Experimenting in a small independent restaurant is a completely different proposition to driving change in a large restaurant chain where systems and supply chains are firmly in place, staff have been trained on specific tasks, consistency is required across hundreds, even thousands, of locations and avoiding reputational damage is paramount. Large catering operations require a different approach to becoming circular. Organisations such as UK-based Sustainable Restaurants Association (SRA) who, with their sustainability framework and large network of food service players, have been instrumental in helping ideas replicate and scale up to this size of operation. IKEA, an Ellen Macarthur Foundation member, demonstrates what this could look like in practice.
IKEA has approximately 400 stores in almost 50 countries. Their restaurants feed about 660 million people each year and serve approximately 2 million meatballs every day. The Swedish furniture giant takes a number of different approaches to improve health outcomes and circularity in their food business. Innovation in ingredient choices as well as the creation of alternative versions of established classics, such as the iconic meatball or hotdog, is one lever they use. The key challenge is to attain or exceed the tastiness of the original, but use ingredients such as lentils, carrots, kale, and quinoa, that are better for the health of their customers and help food resource production stay within planetary boundaries in relation to key issues such as carbon dioxide emissions, chemical pollution, biodiversity etc.
Another tool associated with large catering operations is buying power. High-volume procurement can be used as a powerful force for good if there is an underlying commitment to procure ingredients that are produced in a regenerative and equitable way. Several independent certification schemes have been set up to encourage such practices, including UTZ/Rainforest Alliance for coffee, tea, and cocoa or the Marine Stewardship Council (MSC) certification for seafood.

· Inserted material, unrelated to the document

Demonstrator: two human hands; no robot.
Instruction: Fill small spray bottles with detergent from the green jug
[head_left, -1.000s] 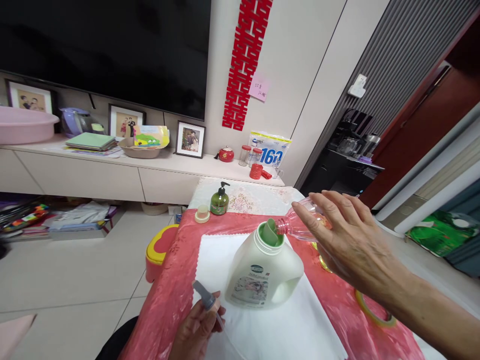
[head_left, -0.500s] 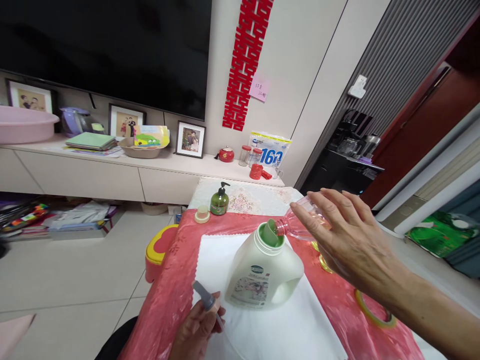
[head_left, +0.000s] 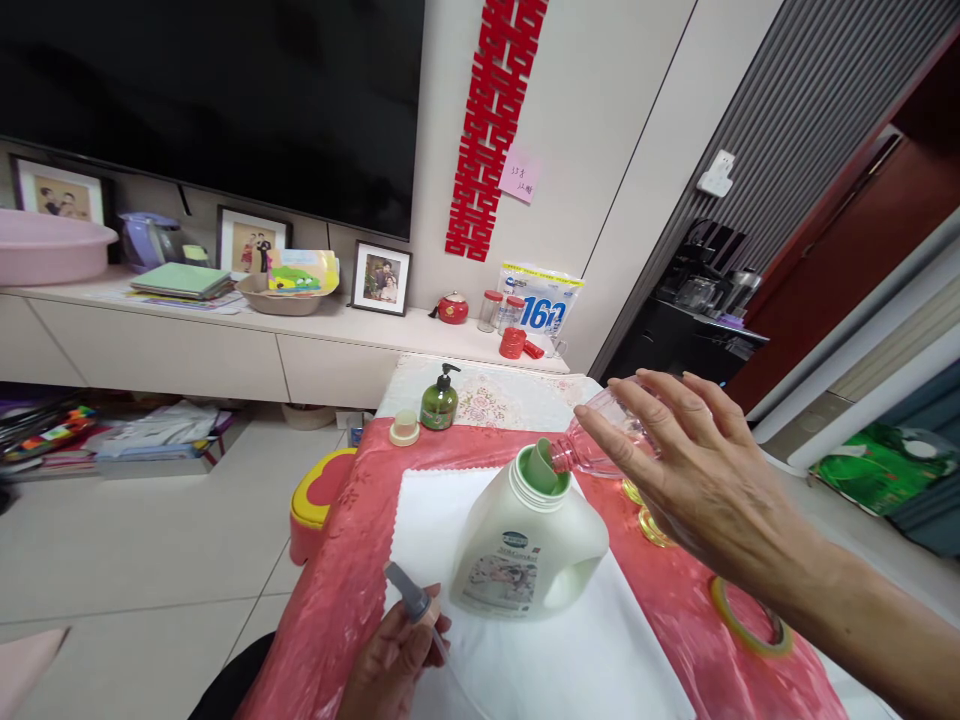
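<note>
A pale green detergent jug (head_left: 517,560) stands uncapped on a white cloth (head_left: 585,660), its green pouring spout facing up. My right hand (head_left: 690,450) is closed around a clear pinkish plastic bottle (head_left: 600,440). That bottle is tipped to the left, with its threaded mouth at the jug's spout; its far side is hidden behind my fingers. Left of the jug, my left hand (head_left: 397,650) grips a grey pump head (head_left: 409,590) with a thin tube. A green pump bottle (head_left: 439,400) and the jug's pale cap (head_left: 404,428) sit behind the jug.
A red cover (head_left: 337,600) lies over the table. Rolls of yellow tape (head_left: 750,620) rest at the right, partly behind my right arm. A yellow and red stool (head_left: 321,495) stands by the table's left side. Beyond is a low cabinet (head_left: 187,350) with jars and frames.
My right hand and the bottle have shifted very slightly left and up, the mouth staying at the spout. The left hand, pump head and jug look unmoved.
</note>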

Finally, there is the use of technology, manifested in various ways such as redistribution of edible food, facilitation of smart pricing systems or the provision of simple measuring and monitoring systems. One such system is Winnow – a food waste monitoring and analytics software that has been installed in 35% of IKEA’s kitchens, leading to an estimated 1 million meals saved within just a few months. As an unexpected bonus, 50% of canteen workers exposed to this technology have been inspired to reduce food when they go home.

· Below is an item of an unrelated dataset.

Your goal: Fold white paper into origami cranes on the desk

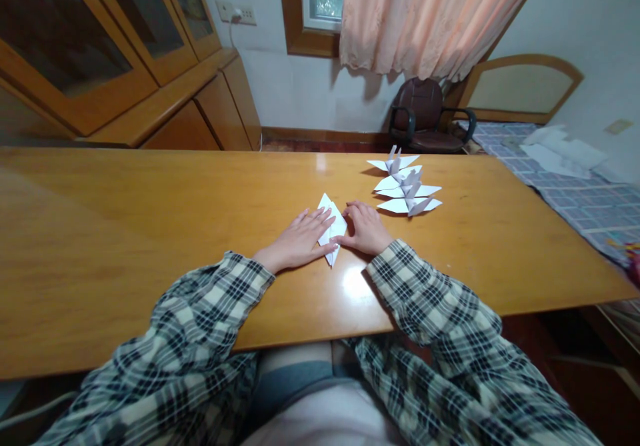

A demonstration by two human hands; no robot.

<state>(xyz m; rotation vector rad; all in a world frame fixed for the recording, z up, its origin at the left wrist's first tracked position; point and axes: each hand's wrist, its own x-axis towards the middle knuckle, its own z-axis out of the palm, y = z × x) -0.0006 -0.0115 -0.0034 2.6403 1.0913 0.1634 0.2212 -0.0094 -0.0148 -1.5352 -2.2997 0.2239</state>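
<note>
A white sheet of paper folded into a narrow diamond lies flat on the wooden table, its points toward and away from me. My left hand rests over its left side, fingers stretched out and pressing on it. At its right edge is my right hand, with bent fingers and the thumb touching the paper near the lower half. Whether the right fingers pinch a layer of it is hard to make out. Several finished white paper cranes stand in a row beyond my right hand.
The wooden table spans the view. Behind it are a brown armchair and a pink curtain. A glass-door cabinet stands at the left, and a bed with a checked cover at the right.
</note>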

The last word must go to the chef-philosopher Dan Barber, chef at Blue Hill at Stone Barns in Massachusetts, and author of the Third Plate: Field Notes from the Future of Food. In Barber’s world, the restaurant is an engine that can improve soils, regenerate farmland, and unlock flavour. A few years ago, he returned to his grandparents’ farm after almost two decades, where he observed a precipitous reduction in soil fertility, due to a linear outflow of nutrients as a result of year-on-year hay harvesting.
Barber set about restoring the health of the soil, through the introduction of animals, rotational crops, and other regenerative farming practices. The food that was created as a by-product of improving soil and better management of the farmland, determined what was fed into and prepared in his restaurants. For example, introducing goats to stop the encroachment of surrounding woodland, meant that soon after braised goat shoulder found itself on the menu. Such a philosophy also saw him creating innovative dishes with crops, such as rye, that are traditionally associated with nutrient cycling rather than food crops.
Barber is convinced that healthy soils translate into great flavour, so his restaurant operations are designed around regenerating the soil. In his mind, it is simple: “To support the continual improvement of the whole system is the goal, and this leads to better flavour.”